*WHAT NEEDS TO BE DONE*
Repeat the material below. Keep every line exactly as written.

(COLLECTED MATERIAL Opens)

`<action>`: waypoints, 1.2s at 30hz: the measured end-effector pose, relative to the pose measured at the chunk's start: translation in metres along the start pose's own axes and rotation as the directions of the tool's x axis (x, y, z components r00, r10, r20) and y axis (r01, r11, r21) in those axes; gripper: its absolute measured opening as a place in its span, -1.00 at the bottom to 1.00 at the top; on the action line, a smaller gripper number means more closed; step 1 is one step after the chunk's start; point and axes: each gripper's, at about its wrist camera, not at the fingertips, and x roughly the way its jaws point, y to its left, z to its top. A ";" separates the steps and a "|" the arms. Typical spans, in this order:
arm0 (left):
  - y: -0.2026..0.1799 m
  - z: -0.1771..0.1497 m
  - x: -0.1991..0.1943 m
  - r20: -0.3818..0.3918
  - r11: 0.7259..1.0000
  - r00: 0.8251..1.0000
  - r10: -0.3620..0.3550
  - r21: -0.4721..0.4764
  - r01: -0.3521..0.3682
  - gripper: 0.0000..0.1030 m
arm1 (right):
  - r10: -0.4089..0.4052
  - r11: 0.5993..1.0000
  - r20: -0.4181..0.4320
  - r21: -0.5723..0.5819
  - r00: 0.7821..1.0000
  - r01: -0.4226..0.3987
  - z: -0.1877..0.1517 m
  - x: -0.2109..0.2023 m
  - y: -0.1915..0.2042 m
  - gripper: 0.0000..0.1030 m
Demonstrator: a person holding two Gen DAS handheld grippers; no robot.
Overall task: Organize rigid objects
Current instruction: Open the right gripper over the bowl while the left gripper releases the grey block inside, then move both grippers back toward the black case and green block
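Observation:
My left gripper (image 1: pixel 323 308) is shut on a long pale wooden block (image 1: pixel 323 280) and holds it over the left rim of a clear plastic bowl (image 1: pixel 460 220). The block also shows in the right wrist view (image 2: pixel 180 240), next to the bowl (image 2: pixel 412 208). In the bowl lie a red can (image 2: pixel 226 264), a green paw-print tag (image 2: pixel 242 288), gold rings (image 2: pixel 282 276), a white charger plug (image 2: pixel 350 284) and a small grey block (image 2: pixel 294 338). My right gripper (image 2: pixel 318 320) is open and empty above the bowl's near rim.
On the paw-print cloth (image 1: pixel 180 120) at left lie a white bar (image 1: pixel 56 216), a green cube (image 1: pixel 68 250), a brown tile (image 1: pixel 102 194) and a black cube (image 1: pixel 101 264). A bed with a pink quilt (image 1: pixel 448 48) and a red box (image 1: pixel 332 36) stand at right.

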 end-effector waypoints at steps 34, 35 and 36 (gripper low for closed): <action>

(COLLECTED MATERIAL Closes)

*EXERCISE SOLUTION*
`<action>`: waypoints, 1.2s at 30hz: the measured end-effector pose, relative to the pose measured at the chunk's start: translation in metres along the start pose's own axes and rotation as the directions of the tool's x axis (x, y, z components r00, r10, r20) and y axis (r01, r11, r21) in those axes; gripper: its absolute measured opening as a place in its span, -1.00 at the bottom to 1.00 at the top; on the action line, a smaller gripper number means more closed; step 1 is one step after the chunk's start; point and axes: each gripper's, at about its wrist camera, not at the fingertips, and x roughly the way its jaws point, y to its left, z to its top. A ";" separates the steps and a "|" the arms. Typical spans, in this order:
arm0 (left):
  - y: -0.2026..0.1799 m
  - z: -0.1771..0.1497 m
  - x: -0.1991..0.1943 m
  - r20: -0.3818..0.3918
  - r11: 0.7259..1.0000
  - r00: 0.8251..1.0000
  - r10: -0.3620..0.3550
  - r21: -0.4721..0.4764
  - r01: -0.3521..0.3682
  - gripper: 0.0000..0.1030 m
arm1 (right):
  - r10: -0.4089..0.4052
  - r11: 0.5993..1.0000
  - r20: -0.4181..0.4320
  - r21: -0.5723..0.5819
  - r00: 0.7821..1.0000
  - r01: -0.4226..0.3987
  - z: -0.1877..0.1517 m
  - x: -0.2109..0.2023 m
  - y: -0.1915..0.2042 m
  - gripper: 0.0000..0.1030 m
Demonstrator: a person holding two Gen DAS handheld grippers; no robot.
Overall task: Organize rigid objects
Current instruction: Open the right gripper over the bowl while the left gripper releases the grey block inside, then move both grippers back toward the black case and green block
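Observation:
My left gripper (image 1: pixel 323 308) is shut on a long pale wooden block (image 1: pixel 323 280) and holds it over the left rim of a clear plastic bowl (image 1: pixel 460 220). The block also shows in the right wrist view (image 2: pixel 180 240), next to the bowl (image 2: pixel 412 208). In the bowl lie a red can (image 2: pixel 226 264), a green paw-print tag (image 2: pixel 242 288), gold rings (image 2: pixel 282 276), a white charger plug (image 2: pixel 350 284) and a small grey block (image 2: pixel 294 338). My right gripper (image 2: pixel 318 320) is open and empty above the bowl's near rim.
On the paw-print cloth (image 1: pixel 180 120) at left lie a white bar (image 1: pixel 56 216), a green cube (image 1: pixel 68 250), a brown tile (image 1: pixel 102 194) and a black cube (image 1: pixel 101 264). A bed with a pink quilt (image 1: pixel 448 48) and a red box (image 1: pixel 332 36) stand at right.
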
 end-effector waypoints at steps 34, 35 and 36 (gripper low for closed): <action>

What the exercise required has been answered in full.